§ **INSTRUCTIONS FOR THE TASK**
For each record below, give an exact transcription.

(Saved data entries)
####
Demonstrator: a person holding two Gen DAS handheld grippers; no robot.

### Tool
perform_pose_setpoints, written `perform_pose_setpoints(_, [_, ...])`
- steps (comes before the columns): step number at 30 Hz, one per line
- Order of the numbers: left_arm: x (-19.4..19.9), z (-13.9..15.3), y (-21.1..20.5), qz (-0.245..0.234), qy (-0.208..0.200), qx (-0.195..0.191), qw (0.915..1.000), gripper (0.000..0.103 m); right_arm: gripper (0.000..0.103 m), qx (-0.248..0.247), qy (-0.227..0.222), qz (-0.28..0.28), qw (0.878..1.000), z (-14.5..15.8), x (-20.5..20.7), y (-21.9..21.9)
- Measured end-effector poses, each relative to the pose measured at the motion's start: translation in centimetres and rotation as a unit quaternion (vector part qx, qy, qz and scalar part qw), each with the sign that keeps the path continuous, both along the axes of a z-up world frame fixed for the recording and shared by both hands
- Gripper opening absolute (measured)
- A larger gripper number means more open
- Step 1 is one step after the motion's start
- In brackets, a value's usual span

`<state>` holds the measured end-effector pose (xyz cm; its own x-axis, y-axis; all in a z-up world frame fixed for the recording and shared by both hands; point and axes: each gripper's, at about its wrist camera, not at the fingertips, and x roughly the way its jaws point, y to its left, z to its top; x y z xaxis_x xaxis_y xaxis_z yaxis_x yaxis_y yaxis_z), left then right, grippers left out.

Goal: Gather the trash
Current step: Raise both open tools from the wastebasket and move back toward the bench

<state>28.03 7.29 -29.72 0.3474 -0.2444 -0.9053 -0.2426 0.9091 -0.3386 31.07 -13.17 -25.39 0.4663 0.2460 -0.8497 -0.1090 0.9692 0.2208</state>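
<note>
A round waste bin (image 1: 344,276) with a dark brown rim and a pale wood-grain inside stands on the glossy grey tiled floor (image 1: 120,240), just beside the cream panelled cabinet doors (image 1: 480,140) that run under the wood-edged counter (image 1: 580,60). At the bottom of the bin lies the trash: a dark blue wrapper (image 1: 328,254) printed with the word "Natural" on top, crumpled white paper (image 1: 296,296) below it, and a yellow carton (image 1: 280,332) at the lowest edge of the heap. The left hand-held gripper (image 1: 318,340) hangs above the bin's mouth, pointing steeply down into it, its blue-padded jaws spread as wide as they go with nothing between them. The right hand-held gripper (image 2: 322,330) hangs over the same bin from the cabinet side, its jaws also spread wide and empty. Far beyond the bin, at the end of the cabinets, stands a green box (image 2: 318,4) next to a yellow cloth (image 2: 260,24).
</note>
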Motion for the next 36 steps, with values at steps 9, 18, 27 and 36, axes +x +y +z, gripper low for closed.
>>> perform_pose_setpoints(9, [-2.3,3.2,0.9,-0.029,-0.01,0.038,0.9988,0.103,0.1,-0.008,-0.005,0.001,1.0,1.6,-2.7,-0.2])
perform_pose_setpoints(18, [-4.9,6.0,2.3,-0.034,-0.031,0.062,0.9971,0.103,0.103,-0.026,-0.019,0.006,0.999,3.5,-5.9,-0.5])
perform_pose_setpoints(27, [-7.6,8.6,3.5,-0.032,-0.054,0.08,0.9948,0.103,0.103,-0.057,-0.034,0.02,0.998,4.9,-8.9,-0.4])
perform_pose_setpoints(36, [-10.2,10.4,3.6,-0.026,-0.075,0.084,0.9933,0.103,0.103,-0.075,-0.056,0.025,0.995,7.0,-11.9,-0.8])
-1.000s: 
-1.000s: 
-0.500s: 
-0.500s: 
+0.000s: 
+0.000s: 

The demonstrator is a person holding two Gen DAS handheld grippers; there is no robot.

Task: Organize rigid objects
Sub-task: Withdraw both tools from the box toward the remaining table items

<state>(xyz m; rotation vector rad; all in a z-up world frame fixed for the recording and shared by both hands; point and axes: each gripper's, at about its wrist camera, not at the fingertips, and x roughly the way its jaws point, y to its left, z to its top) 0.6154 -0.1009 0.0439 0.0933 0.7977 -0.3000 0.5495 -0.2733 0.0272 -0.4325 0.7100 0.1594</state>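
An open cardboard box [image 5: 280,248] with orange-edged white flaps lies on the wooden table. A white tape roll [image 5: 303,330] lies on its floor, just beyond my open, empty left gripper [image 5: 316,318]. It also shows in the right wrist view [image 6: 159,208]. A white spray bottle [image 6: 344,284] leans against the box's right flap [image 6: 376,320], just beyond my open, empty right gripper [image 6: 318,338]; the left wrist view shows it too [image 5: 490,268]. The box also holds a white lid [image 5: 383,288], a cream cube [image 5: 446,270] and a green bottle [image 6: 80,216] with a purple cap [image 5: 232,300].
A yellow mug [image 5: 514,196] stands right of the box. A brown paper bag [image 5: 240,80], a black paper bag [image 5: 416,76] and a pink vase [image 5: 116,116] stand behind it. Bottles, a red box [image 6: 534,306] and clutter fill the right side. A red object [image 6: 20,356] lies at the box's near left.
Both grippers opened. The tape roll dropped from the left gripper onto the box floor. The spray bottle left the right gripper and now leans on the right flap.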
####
§ **SOLUTION TO THE PROBLEM**
Demonstrator: a person holding two Gen DAS handheld grippers; no robot.

### Tool
perform_pose_setpoints, written `perform_pose_setpoints(_, [_, ...])`
- steps (comes before the columns): step number at 30 Hz, one per line
- Order of the numbers: left_arm: x (-19.4..19.9), z (-13.9..15.3), y (-21.1..20.5), qz (-0.245..0.234), qy (-0.208..0.200), qx (-0.195..0.191), qw (0.915..1.000), gripper (0.000..0.103 m); right_arm: gripper (0.000..0.103 m), qx (-0.248..0.247), qy (-0.227..0.222), qz (-0.28..0.28), qw (0.878..1.000), z (-14.5..15.8), x (-20.5..20.7), y (-21.9..21.9)
- Measured end-effector poses, each relative to the pose measured at the motion's start: translation in centimetres and rotation as a unit quaternion (vector part qx, qy, qz and scalar part qw), each with the sign that keeps the path continuous, both along the axes of a z-up world frame fixed for the recording and shared by both hands
- Gripper opening absolute (measured)
- A larger gripper number means more open
- Step 1 is one step after the motion's start
- In brackets, a value's usual span

`<state>` holds the measured end-effector pose (xyz cm; its own x-axis, y-axis; all in a z-up world frame fixed for the recording and shared by both hands; point and axes: each gripper's, at about its wrist camera, not at the fingertips, and x roughly the way its jaws point, y to its left, z to its top; x y z xaxis_x xaxis_y xaxis_z yaxis_x yaxis_y yaxis_z), left then right, grippers left out.

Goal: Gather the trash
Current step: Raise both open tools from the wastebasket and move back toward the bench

<state>28.03 7.29 -29.72 0.3474 -0.2444 -0.9053 -0.2426 0.9091 -0.3386 31.07 -13.17 -25.39 0.4663 0.2460 -0.8497 -0.1090 0.9692 0.2208</state>
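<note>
A round waste bin (image 1: 344,276) with a dark brown rim and a pale wood-grain inside stands on the glossy grey tiled floor (image 1: 120,240), just beside the cream panelled cabinet doors (image 1: 480,140) that run under the wood-edged counter (image 1: 580,60). At the bottom of the bin lies the trash: a dark blue wrapper (image 1: 328,254) printed with the word "Natural" on top, crumpled white paper (image 1: 296,296) below it, and a yellow carton (image 1: 280,332) at the lowest edge of the heap. The left hand-held gripper (image 1: 318,340) hangs above the bin's mouth, pointing steeply down into it, its blue-padded jaws spread as wide as they go with nothing between them. The right hand-held gripper (image 2: 322,330) hangs over the same bin from the cabinet side, its jaws also spread wide and empty. Far beyond the bin, at the end of the cabinets, stands a green box (image 2: 318,4) next to a yellow cloth (image 2: 260,24).
</note>
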Motion for the next 36 steps, with values at steps 9, 18, 27 and 36, axes +x +y +z, gripper low for closed.
>>> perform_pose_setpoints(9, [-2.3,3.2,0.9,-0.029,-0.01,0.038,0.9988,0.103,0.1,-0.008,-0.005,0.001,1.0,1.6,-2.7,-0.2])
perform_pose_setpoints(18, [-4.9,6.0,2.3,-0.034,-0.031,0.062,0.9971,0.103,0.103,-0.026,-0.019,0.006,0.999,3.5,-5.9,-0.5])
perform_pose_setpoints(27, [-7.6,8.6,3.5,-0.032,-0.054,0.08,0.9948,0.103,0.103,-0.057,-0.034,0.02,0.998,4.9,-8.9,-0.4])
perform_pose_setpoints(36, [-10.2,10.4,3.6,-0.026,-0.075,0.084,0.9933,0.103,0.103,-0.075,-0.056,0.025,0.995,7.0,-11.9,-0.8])
-1.000s: 
-1.000s: 
-0.500s: 
-0.500s: 
+0.000s: 
+0.000s: 

The demonstrator is a person holding two Gen DAS handheld grippers; there is no robot.

Task: Organize rigid objects
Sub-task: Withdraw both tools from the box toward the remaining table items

<state>(xyz m; rotation vector rad; all in a z-up world frame fixed for the recording and shared by both hands; point and axes: each gripper's, at about its wrist camera, not at the fingertips, and x roughly the way its jaws point, y to its left, z to its top) 0.6154 -0.1009 0.0439 0.0933 0.7977 -0.3000 0.5495 -0.2733 0.0272 -0.4325 0.7100 0.1594</state>
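An open cardboard box [image 5: 280,248] with orange-edged white flaps lies on the wooden table. A white tape roll [image 5: 303,330] lies on its floor, just beyond my open, empty left gripper [image 5: 316,318]. It also shows in the right wrist view [image 6: 159,208]. A white spray bottle [image 6: 344,284] leans against the box's right flap [image 6: 376,320], just beyond my open, empty right gripper [image 6: 318,338]; the left wrist view shows it too [image 5: 490,268]. The box also holds a white lid [image 5: 383,288], a cream cube [image 5: 446,270] and a green bottle [image 6: 80,216] with a purple cap [image 5: 232,300].
A yellow mug [image 5: 514,196] stands right of the box. A brown paper bag [image 5: 240,80], a black paper bag [image 5: 416,76] and a pink vase [image 5: 116,116] stand behind it. Bottles, a red box [image 6: 534,306] and clutter fill the right side. A red object [image 6: 20,356] lies at the box's near left.
Both grippers opened. The tape roll dropped from the left gripper onto the box floor. The spray bottle left the right gripper and now leans on the right flap.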

This exercise is now done.